▶ [How to complete this task]
Print the first line of the records below and every line after it, up to and including the line with "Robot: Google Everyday". Print nothing else.

Dataset records Start Marker

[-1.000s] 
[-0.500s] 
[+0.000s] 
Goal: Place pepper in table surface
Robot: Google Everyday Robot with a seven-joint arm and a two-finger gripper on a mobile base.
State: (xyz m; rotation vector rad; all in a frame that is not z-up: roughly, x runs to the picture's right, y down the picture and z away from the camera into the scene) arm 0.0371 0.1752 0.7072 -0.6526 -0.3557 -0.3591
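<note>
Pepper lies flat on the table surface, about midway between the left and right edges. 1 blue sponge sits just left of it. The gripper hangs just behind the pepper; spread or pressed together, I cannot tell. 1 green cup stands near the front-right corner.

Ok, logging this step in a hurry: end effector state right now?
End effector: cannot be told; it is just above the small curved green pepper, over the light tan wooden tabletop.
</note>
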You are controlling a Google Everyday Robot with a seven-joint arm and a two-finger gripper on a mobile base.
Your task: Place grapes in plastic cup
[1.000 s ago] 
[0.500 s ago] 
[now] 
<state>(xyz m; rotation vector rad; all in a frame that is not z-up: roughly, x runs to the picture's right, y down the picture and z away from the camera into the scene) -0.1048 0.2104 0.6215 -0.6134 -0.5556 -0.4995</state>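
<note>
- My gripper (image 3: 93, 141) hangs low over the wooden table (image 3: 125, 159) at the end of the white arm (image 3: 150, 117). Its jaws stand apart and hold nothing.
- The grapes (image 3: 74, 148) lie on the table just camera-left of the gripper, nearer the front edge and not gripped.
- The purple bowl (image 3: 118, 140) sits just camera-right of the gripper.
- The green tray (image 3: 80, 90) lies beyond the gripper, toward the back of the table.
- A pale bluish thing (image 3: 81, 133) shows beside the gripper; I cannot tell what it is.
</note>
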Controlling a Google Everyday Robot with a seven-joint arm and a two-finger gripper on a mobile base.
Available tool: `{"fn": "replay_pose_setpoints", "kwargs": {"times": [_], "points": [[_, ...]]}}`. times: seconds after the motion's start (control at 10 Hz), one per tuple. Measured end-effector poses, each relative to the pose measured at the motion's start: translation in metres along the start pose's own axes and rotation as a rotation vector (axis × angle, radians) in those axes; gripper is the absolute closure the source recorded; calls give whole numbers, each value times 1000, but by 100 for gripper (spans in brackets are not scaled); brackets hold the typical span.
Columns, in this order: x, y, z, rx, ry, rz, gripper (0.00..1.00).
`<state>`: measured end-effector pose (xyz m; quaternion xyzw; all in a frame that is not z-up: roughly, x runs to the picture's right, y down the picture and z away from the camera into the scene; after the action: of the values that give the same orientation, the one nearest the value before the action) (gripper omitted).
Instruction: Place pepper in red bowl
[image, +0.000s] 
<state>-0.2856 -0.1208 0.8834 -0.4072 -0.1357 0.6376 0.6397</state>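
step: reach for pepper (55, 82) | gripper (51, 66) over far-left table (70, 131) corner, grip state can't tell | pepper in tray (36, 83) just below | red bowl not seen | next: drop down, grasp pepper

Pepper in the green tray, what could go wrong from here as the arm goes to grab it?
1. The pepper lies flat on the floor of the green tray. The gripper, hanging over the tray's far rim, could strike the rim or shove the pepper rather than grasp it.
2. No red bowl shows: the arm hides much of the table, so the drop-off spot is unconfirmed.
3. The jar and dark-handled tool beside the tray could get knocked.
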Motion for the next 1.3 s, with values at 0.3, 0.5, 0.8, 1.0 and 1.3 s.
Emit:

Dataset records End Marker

▶ [Finished task]
[-1.000s] 
[-0.500s] 
[+0.000s] 
Goal: Place pepper in table surface
Robot: Google Everyday Robot with a seven-joint arm and a two-finger gripper on a mobile base.

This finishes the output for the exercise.